Prescription Writing Errors and How to Catch Them as a Patient

Every year, over 1.5 million people in the U.S. are harmed by mistakes in their prescriptions. Many of these errors happen before the pill even leaves the doctor’s office. You might think your doctor or pharmacist has it covered-but the truth is, prescription writing errors are more common than you realize, and you’re the last line of defense. A wrong dose, a confusing abbreviation, or a mix-up between two similar-sounding drugs can lead to serious harm-or even death. The good news? You don’t have to wait for something to go wrong. With a few simple checks, you can catch these mistakes before they hurt you.

What Are Prescription Writing Errors?

Prescription writing errors are mistakes made by doctors or other providers when they write or enter a medication order. These aren’t pharmacy mistakes-they happen at the source. They can be as simple as a sloppy handwriting, or as dangerous as writing ‘U’ for units instead of spelling out ‘units.’ That tiny error can turn a 5-unit insulin dose into 50 units, which could send someone into a life-threatening low-blood-sugar coma.

According to the Institute of Medicine, these kinds of errors cause at least 1.5 million injuries every year. The most common types include:

  • Wrong dosage or quantity (19% of all errors)
  • Illegible handwriting (22% of errors)
  • Incorrect frequency instructions (like ‘QD’ instead of ‘once daily’)
  • Drug name mix-ups (like Celebrex vs. Celexa)
  • Missing or unclear purpose for the medication
  • Use of dangerous abbreviations like ‘MS’ for morphine sulfate (which can be confused with magnesium sulfate)
Even electronic systems-meant to fix these problems-have introduced new risks. A 2019 study in JAMA Internal Medicine found that 34% of new error types came from e-prescribing systems. Why? Dropdown menus that put similar drugs next to each other. A doctor clicking too fast might pick ‘50 mg’ when they meant ‘5 mg.’

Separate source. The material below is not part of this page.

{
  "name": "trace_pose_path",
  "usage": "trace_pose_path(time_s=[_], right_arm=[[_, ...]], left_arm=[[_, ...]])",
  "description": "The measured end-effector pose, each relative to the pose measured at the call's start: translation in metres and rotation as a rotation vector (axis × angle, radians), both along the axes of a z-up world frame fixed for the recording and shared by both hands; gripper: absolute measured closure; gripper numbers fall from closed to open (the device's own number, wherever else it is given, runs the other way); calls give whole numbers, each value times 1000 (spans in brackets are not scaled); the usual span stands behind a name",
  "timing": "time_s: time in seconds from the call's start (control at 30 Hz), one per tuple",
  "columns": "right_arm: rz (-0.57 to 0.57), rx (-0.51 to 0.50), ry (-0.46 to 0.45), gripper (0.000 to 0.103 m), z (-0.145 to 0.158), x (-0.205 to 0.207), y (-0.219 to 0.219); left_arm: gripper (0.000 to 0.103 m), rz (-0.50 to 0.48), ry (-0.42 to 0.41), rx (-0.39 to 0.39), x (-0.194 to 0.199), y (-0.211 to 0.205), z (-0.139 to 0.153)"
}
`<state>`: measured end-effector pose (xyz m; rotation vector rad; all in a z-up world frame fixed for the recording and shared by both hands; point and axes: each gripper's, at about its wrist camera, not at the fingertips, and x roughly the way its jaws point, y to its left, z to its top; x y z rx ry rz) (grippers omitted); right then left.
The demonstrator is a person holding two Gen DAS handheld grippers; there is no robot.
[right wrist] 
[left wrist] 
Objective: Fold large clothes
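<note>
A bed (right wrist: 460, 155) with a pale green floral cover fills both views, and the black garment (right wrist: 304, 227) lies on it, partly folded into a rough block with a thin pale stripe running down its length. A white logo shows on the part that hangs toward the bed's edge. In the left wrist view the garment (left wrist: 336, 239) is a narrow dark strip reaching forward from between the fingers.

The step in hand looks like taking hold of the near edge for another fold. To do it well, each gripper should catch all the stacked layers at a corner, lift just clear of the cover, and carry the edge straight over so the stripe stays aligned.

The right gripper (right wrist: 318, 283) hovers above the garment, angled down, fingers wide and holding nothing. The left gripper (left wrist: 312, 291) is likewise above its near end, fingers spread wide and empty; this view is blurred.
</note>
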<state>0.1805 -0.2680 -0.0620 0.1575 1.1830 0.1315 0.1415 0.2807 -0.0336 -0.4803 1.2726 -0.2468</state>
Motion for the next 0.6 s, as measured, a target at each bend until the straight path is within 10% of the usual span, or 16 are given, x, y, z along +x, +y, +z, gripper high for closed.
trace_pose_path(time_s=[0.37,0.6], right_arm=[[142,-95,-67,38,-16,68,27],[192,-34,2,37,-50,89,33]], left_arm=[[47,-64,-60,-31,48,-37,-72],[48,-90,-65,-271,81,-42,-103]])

High-Risk Medications You Need to Double-Check

Not all medications carry the same risk. Some are called “high-alert” because even a small mistake can be deadly. These include:

  • Insulin
  • Warfarin (blood thinner)
  • Hydrocodone and other opioids
  • IV potassium chloride
  • Heperin (anticoagulant)
These drugs make up only 8% of all prescriptions-but they’re behind 72% of fatal prescription errors. If you’re prescribed any of these, don’t assume it’s correct. Verify every detail.

For example, insulin is often written as ‘U’ for units. That’s dangerous. Always make sure it says ‘units’ spelled out. If you see ‘.5 mg’ without a zero in front, ask if it’s meant to be ‘0.5 mg.’ A missing zero can turn a safe dose into a dangerous one.

The Seven-Point Prescription Checklist

The FDA and patient safety experts agree: if you check these seven things every time you get a prescription, you’ll catch most errors before they reach your medicine cabinet.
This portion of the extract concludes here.